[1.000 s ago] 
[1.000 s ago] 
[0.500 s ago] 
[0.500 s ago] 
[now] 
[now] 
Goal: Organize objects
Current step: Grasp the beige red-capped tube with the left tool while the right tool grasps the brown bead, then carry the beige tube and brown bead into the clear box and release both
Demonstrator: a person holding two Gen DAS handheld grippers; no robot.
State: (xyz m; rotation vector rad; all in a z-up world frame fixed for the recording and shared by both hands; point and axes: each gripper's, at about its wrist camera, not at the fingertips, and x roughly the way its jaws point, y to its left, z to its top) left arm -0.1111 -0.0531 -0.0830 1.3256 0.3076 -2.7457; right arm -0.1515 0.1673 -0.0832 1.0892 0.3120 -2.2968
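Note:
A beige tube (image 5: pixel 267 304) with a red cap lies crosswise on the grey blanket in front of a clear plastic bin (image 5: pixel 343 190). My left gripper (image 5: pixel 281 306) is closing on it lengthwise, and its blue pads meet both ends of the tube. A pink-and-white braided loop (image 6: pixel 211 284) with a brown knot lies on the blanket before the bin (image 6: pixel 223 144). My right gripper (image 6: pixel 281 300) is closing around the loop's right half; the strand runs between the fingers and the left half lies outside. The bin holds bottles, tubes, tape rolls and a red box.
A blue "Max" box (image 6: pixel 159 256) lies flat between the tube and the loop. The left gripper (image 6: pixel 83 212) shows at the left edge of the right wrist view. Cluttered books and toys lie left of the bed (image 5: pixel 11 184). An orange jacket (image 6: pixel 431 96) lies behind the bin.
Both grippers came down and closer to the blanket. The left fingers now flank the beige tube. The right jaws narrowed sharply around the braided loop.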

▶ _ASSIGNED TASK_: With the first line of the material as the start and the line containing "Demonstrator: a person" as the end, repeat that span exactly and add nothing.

▶ _ANSWER TO THE PROBLEM_:
[1.000 s ago] 
[1.000 s ago] 
[0.500 s ago] 
[0.500 s ago] 
[now] 
[now] 
Goal: Organize objects
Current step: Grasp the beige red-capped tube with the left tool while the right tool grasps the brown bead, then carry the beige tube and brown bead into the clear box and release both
Demonstrator: a person holding two Gen DAS handheld grippers; no robot.

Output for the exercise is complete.